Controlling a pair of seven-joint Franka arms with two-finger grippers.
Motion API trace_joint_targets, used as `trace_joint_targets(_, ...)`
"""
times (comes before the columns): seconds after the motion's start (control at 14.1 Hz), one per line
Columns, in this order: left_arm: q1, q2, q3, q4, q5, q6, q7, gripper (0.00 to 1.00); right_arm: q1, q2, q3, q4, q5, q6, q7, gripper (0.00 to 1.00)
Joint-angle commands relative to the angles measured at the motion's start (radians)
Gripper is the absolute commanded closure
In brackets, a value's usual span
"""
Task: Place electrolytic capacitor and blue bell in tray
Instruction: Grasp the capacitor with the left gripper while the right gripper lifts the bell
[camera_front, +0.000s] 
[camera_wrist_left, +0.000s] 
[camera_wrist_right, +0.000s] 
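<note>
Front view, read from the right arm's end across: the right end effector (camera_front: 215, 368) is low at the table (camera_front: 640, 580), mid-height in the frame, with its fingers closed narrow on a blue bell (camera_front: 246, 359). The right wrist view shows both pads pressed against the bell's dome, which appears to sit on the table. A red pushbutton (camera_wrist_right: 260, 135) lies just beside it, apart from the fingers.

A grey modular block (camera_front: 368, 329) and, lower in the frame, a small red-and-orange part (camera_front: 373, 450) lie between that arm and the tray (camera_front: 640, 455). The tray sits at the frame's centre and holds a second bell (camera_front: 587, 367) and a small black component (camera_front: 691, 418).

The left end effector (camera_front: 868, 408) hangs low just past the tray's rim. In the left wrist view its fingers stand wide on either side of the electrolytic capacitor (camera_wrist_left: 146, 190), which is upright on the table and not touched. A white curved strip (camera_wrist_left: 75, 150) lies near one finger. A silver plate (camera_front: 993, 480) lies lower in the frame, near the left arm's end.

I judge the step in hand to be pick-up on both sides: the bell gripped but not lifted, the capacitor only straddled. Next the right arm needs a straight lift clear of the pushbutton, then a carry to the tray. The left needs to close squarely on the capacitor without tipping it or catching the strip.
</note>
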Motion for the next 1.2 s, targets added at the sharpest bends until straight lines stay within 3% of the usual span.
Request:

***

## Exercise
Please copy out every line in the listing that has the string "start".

## Written solution
times (comes before the columns): seconds after the motion's start (control at 14.1 Hz), one per line
Joint-angle commands relative to the angles measured at the motion's start (radians)

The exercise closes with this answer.